Given message: 10010011101001
CRC divisor: 100011

Performing CRC division:

• Append 5 zeros to the message: 1001001110100100000
• Perform binary division: 1001001110100100000 / 100011 = 100011000000101 (remainder)

Therefore, the CRC remainder for the given message and CRC divisor is 10001100000.

### Question 2:

Given message with CRC remainder appended: 1001001110100110000
Assuming no errors in the received message.

Performing error detection at the receiver using binary division:

• Received message: 1001001110100110000
• Perform binary division: 1001001110100110000 / 100011 = 100100111010 (remainder)
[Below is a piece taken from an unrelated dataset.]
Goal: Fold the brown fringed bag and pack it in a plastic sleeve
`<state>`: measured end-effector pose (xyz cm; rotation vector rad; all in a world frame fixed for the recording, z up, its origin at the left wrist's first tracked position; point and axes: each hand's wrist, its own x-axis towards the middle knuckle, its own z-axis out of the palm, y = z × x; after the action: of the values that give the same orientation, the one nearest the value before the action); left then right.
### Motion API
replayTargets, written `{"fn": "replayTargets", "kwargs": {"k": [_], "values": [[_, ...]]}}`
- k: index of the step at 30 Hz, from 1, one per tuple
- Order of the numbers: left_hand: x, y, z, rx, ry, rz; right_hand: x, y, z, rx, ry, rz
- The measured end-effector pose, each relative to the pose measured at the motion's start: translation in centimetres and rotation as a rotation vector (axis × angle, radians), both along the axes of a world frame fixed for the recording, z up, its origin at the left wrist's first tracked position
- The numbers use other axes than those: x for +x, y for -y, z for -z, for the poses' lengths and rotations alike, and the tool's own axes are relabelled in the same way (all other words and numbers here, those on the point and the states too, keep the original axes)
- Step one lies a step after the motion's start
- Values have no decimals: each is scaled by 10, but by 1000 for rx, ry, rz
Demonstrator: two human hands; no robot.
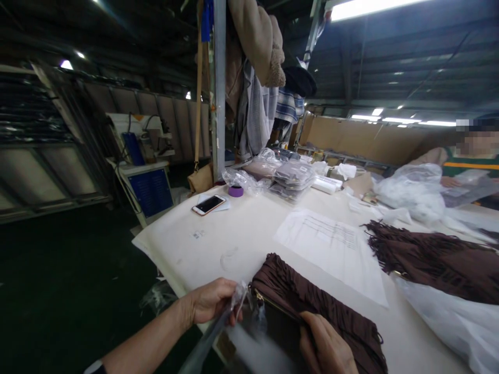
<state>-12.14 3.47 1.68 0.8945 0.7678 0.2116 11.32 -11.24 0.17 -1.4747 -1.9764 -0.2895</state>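
Observation:
At the near edge of the white table point(241, 234), my left hand point(212, 300) pinches the edge of a clear plastic bag point(237, 298), which runs blurred down toward me. My right hand point(327, 345) grips the near end of a brown fringed bag point(312, 301) with a gold zipper edge. That bag lies partly on the table, its mouth end next to the plastic. A second pile of brown fringed bags point(436, 259) lies to the right, apart from both hands.
A printed sheet point(331, 249) lies mid-table. A phone point(208, 204), purple tape roll point(236, 191) and packed plastic bags point(290, 179) sit at the far end. Clear plastic point(456, 322) covers the right side. Another person point(471, 161) works at far right. Clothes hang on a pole point(219, 88).

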Motion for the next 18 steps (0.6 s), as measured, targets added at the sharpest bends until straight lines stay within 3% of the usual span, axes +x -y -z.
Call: {"fn": "replayTargets", "kwargs": {"k": [6,9,12,14,18], "values": [[-11,-5,-15,-40,16,110,3,-3,-5,24,9,-2],[-12,-1,-24,-100,64,277,3,-2,-5,27,15,-12],[-10,3,-23,-106,60,462,3,-2,-3,2,7,-4],[-6,6,-17,14,-41,480,1,-1,0,8,-44,35],[5,11,-3,362,-173,318,-2,0,2,36,-133,90]]}}
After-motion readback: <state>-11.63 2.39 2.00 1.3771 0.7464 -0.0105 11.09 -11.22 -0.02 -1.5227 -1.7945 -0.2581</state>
The remainder after division is 100100111010.

### Question 3:

To generate the CRC using binary division, follow these steps:
1. Append n zeros (n = degree of CRC polynomial - 1) to the message.
2. Perform binary division of the augmented message with the CRC polynomial (divisor).
3. Calculate the remainder, which becomes the CRC.

### Question 4:

CRC detects errors at the receiver by checking the remainder obtained after dividing the received message (including CRC bits) by the CRC polynomial (divisor). If the remainder is not zero, it indicates that errors are present in the received message. The CRC technique is designed in a way that when the message is error-free, the remainder will be zero, and any non-zero remainder signifies the presence of errors.